_WHAT THE TASK ASKS_. Write out all of the listing exactly. Add nothing to it.

_SOURCE DATA_.
---+---
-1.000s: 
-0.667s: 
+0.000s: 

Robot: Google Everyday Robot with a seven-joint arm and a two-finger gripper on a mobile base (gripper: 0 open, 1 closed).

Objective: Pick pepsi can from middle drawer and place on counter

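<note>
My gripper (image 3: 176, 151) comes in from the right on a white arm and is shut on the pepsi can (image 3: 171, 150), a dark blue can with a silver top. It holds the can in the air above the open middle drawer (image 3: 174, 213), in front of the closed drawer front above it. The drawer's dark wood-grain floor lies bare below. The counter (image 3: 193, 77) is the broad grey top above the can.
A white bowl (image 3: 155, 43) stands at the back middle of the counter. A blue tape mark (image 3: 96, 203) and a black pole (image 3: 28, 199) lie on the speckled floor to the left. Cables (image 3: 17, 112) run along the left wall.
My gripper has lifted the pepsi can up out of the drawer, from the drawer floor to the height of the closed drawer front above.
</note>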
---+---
_SOLUTION TO THIS PROBLEM_.
-1.000s: 
-0.667s: 
+0.000s: 

Robot: Google Everyday Robot with a seven-joint arm and a two-finger gripper on a mobile base (gripper: 0 open, 1 closed).

Objective: Pick pepsi can from middle drawer and place on counter

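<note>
My gripper (image 3: 176, 151) comes in from the right on a white arm and is shut on the pepsi can (image 3: 171, 150), a dark blue can with a silver top. It holds the can in the air above the open middle drawer (image 3: 174, 213), in front of the closed drawer front above it. The drawer's dark wood-grain floor lies bare below. The counter (image 3: 193, 77) is the broad grey top above the can.
A white bowl (image 3: 155, 43) stands at the back middle of the counter. A blue tape mark (image 3: 96, 203) and a black pole (image 3: 28, 199) lie on the speckled floor to the left. Cables (image 3: 17, 112) run along the left wall.
My gripper has lifted the pepsi can up out of the drawer, from the drawer floor to the height of the closed drawer front above.
</note>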

The response is now complete.